There is no reference to the West Bank in the US draft resolution, or to a Palestinian state, or a two-state solution, a prospect Israel opposes.
Detailed negotiations on the stabilisation force mandate, including its command and control, started formally on Thursday in New York, and look likely to be protracted – risking the development of a vacuum in Gaza that may strengthen Hamas.
The US is proposing that it lead the force although it will not have many troops involved on the ground. It has already in effect taken control of the delivery of humanitarian aid into Gaza from a new civil military coordination centre based in Israel.
The draft US resolution defines the purpose of stabilisation force as “along with the newly trained and vetted police force to help secure border areas, stabilise the security environment in Gaza by ensuring the process of demilitarising the Gaza Strip including the destruction and prevention of rebuilding the military terror and offensive infrastructure as well as the permanent decommissioning of weapons from non-state armed groups”.

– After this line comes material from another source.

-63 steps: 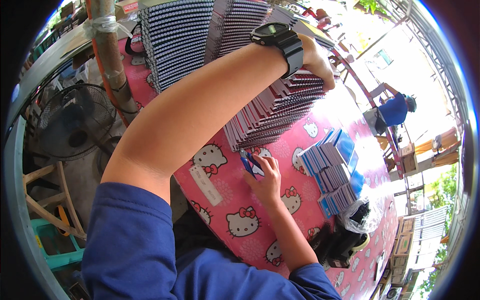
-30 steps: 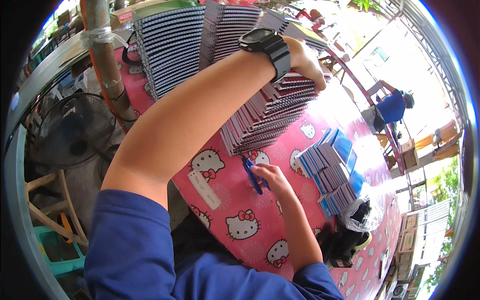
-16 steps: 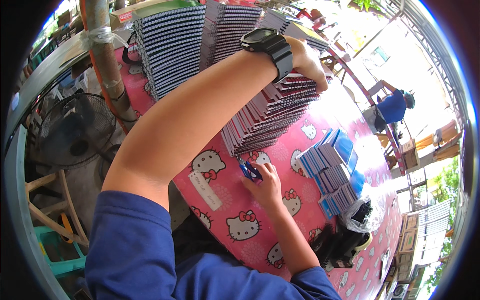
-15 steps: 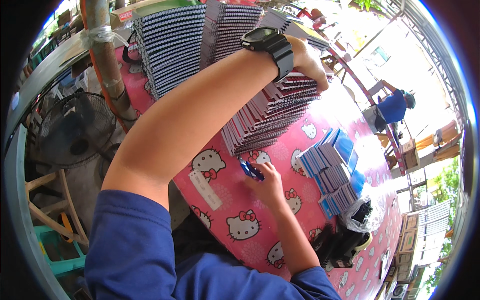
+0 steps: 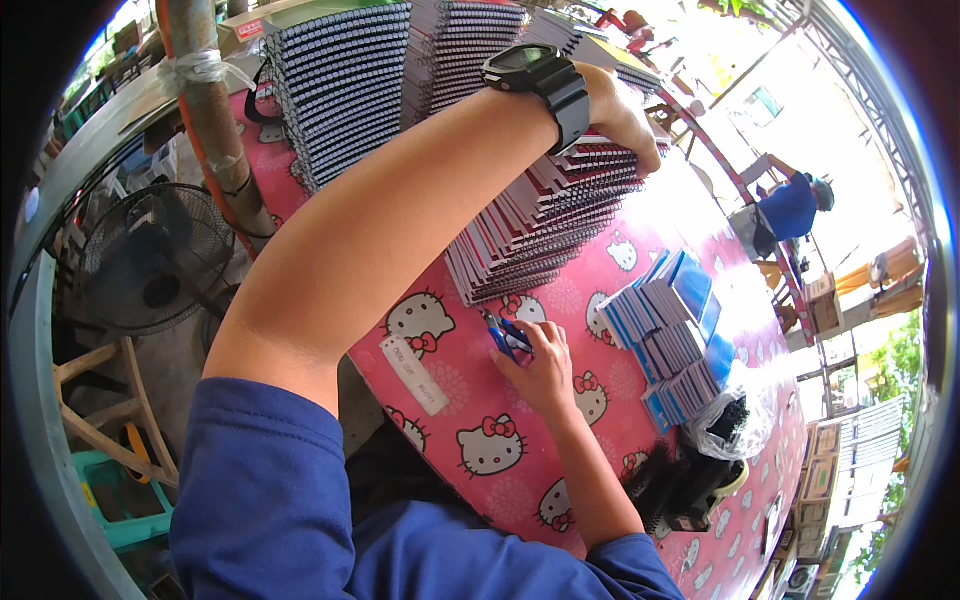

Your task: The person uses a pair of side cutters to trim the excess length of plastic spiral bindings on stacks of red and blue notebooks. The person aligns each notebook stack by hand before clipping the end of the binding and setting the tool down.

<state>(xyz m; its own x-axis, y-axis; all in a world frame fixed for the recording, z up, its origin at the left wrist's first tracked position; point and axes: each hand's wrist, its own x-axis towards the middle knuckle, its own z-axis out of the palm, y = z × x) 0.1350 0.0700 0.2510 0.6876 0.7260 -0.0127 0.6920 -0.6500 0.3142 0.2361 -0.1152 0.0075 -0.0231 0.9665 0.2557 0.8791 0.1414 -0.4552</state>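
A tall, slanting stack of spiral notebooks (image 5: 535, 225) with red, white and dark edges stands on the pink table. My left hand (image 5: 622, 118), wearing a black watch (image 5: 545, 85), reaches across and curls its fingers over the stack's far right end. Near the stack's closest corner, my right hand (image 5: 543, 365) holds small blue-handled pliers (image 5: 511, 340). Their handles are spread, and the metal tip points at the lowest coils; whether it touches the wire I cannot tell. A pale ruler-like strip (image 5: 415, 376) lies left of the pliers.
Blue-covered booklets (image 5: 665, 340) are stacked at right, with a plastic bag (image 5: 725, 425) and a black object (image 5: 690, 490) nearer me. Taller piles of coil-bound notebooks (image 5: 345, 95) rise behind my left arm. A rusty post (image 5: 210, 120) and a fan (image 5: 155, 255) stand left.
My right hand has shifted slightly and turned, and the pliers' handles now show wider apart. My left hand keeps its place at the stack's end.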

The force, answerable to a “board of peace” chaired by Donald Trump, and not to the UN, would be required to use “all necessary measures” to achieve its objectives.
Arab states including Qatar are also concerned that this mandate is too expansive, and if Hamas is to disarm the group will only do so to fellow Palestinians probably in the civilian police force at a moment that, from the Hamas perspective, marks the end of occupation.
They also fear the draft mandate spills into giving the stabilisation force a governance role in Gaza, a task that was to be set aside for a Palestinian technocratic committee working in conjunction with a reformed Palestinian Authority.
This “transitional governance administration” in Gaza would remain until “the Palestinian Authority has satisfactorily completed its reform program, the satisfaction of which shall be acceptable to the BoP [board of peace]”, the draft says. It also “underscores the importance” of full humanitarian aid in Gaza, including through the UN, the International Committee of the Red Cross, and the Red Crescent.
However, it opens the door to the exclusion of “any organisation found to have misused such aid”. The phrase leaves open the board of peace excluding Unrwa, the body that the international court of justice has said is the lawful distributor of aid.
France and Saudi Arabia are already pressing for a reference to a Palestinian state to be included in the resolution. The Saudi crown prince, Mohammed bin Salman, is due in the White House on 18 November, and Manal Radwan, from Saudi Arabia’s foreign ministry, has said a reference to a Palestinian state is a prerequisite.
The PA chair, Mahmoud Abbas, met the French president, Emmanuel Macron, in Paris on Monday to discuss the PA role.
Neither the UN nor the 15 strong security council are given a supervisory role over the stabilisation force, supervising the implementation of the resolution, a point largely overlooked by the draft text. Nothing is specified about the funding of this stabilisation mission, which, according to the Americans, should be largely borne by Gulf states, with Saudi Arabia taking the lead.
Israel is seeking written guarantees from the US that it be allowed to follow the pattern of Lebanon and reserve the right to re-enter Gaza if it believes disarmament is not taking place at a scale or pace it requires.
The Israeli proposal was put to Jared Kushner, Donald Trump’s son-in-law, and the US special envoy, Steve Witkoff. Kushner was in Jerusalem on Monday to discuss progress on the ceasefire and Witkoff was due to arrive later the same day.
Only the bodies of four of the original 251 Israeli hostages remain unreturned.
Separately Israel has been proposing that the Gaza Strip could yet be split in two with reconstruction work starting in the Israel occupied parts of the strip. Western diplomats insist that this is not part of the Trump plan.